MPAs are increasingly receiving more coverage and recognition as an invaluable tool in the protection and rejuvenation of important marine species diversity. However, freshwater biodiversity still continues to decline in rivers, lakes and wetlands, threatened by irrigation, invasive species, changes in hydrology, pollution, and industrial and domestic overuse (1). Freshwater fish have become the world’s most endangered group of vertebrates after amphibians and may become extinct in the next 20-25 years (2).

It is also projected that the extinction rate of freshwater species will be about five times more than of terrestrial species and three times more than coastal marine species. Canada constitutes 20% of the world’s surface freshwater (3) and is considered abundant in this precious resource. Nevertheless, freshwater here is also in peril, with the Great Lakes falling victim to algal blooms (4) (Figure 1), the South Saskatchewan River in Alberta being overexploited (5), and the Great Slave Lake in the Northwest Territories becoming contaminated by mining run-off and waste (6). Freshwater protected areas (FWPAs) are one solution proposed to combat such changes, established to safeguard inland freshwaters that are crucial to human society and wildlife. FWPAs and the conservation of freshwater resources have been found to be central to sustaining biodiversity (7), as freshwater ecosystems have the greatest species diversity per unit area (8). They also provide ecosystem services and sustain economies and communities, providing benefit for fishing, tourism and agriculture to name a few.
Challenges
Despite their benefits, few FWPAs exist, and freshwater habitats are usually included as a part of terrestrial reserves, which does not ensure their protection. Activities such as dam building (Figure 2), road infrastructure or the diversion of water can still occur within or on the fringes of park boundaries, having negative impacts on freshwater ecosystems (2). An effective FWPA system is lacking in most parts of the world, and many of those that are implemented are by chance due to being a part of a larger encompassing terrestrial protected area (9). Research and study in the area of FWPAs is also deficient, with traditional theories of conservation misaligning with the freshwater realm and insufficient monitoring to support their implementation (10). Furthermore, conservation planning in the case of freshwater has been traditionally lagging largely due to the spatial and temporal connectivity complexities that characterize freshwater systems (8).
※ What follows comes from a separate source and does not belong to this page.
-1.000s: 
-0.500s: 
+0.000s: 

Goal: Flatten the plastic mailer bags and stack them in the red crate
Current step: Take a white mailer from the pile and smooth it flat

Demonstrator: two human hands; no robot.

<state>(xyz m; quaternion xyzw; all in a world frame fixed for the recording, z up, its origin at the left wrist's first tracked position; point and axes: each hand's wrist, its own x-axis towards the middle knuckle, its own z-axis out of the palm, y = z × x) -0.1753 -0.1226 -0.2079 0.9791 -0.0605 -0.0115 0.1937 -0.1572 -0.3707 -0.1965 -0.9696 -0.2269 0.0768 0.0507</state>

A myriad of political, economic and cultural facets can also make FWPA planning difficult, with jurisdictional divisions within and across national boundaries (as is the case in the Great Lakes) obstructing efforts to create freshwater exclusive protected areas (2). Such problems are worsened in the case of river systems due to the long distances that they can traverse. Freshwater habitats are also central sites of human settlement, and as such, the formation of FWPAs can require several negotiation and consultation phases with local communities and relevant stakeholders (11).
Opportunities
Several prospects and management strategies exist to unlock the potential of FWPAs. One such method is the Ramsar Convention on Wetlands of International Importance (RAMSAR), the first of the global nature conservation conventions (12) and the most extensive list of sites focusing on wetland conservation (9). Signed in 1971, RAMSAR provides an international framework for the conservation and sustainable use of wetlands around the world, including lakes and rivers, underground aquifers, swamps and marshes, wet grasslands, peatlands, oases, brackish estuaries, deltas and tidal flats, mangroves and other coastal areas, coral reefs, and all human-made sites such as fishponds, rice paddies, reservoirs and salt pans (12). Canada has 37 designated RAMSAR sites, implemented through the North American Wetlands Conservation Act and the Canadian Federal Government Policy on Wetland Conservation (13). This includes the Queen Maud Gulf Migratory Bird Sanctuary (Figure 3), which is also the second largest RAMSAR site in the world (11). In addition, a system for heritage or wild rivers can serve as a good representation of traditional protected area management better fitting the freshwater environment (14).

The Canadian Heritage Rivers System (CHRS), created in 1984, is one such example of this (15). It is a collaborative effort between the federal, provincial and territorial governments, aimed to promote, protect, and enhance Canada’s river heritage (16). The CHRS works with local managers and stewardship groups to ensure the ecological integrity of their associated designated rivers. However, a gap that remains to be addressed is that the CHRS does not prohibit or mandate any activities (14). Furthermore, to overcome multi-jurisdictional obstacles, the International Joint Commission (IJC) was set up by the Boundary Waters Treaty as a bi-national organization between the governments of Canada and the United States to cooperatively manage waters along the border (17). The IJC is an example of a collaborative freshwater management approach to the improvement of water quality and other issues that benefits both nations. Other examples of freshwater stewardship within the vein of protected areas include inland fishery reserves, riparian buffer zones (14), integrated connectivity and watershed planning (8), and increased research and monitoring (18).
The Lake Superior National Marine Conservation Area
The Lake Superior National Marine Conservation Area (NMCA), operated by Parks Canada and located near Thunder Bay, Ontario, is the largest FWPA in the world (19) (Figure 4). It has a surface area of 10,000 km2 , covering a third of the Canadian portion of Lake Superior, and is home to 70 species of freshwater fish, including lake herring, walleye, yellow perch, lake whitefish, lake trout and brook trout. Other species include herring gulls, woodland caribou, cormorants, great blue herons, wolves, bald eagles, osprey, peregrine falcons, bears, moose and white pelicans.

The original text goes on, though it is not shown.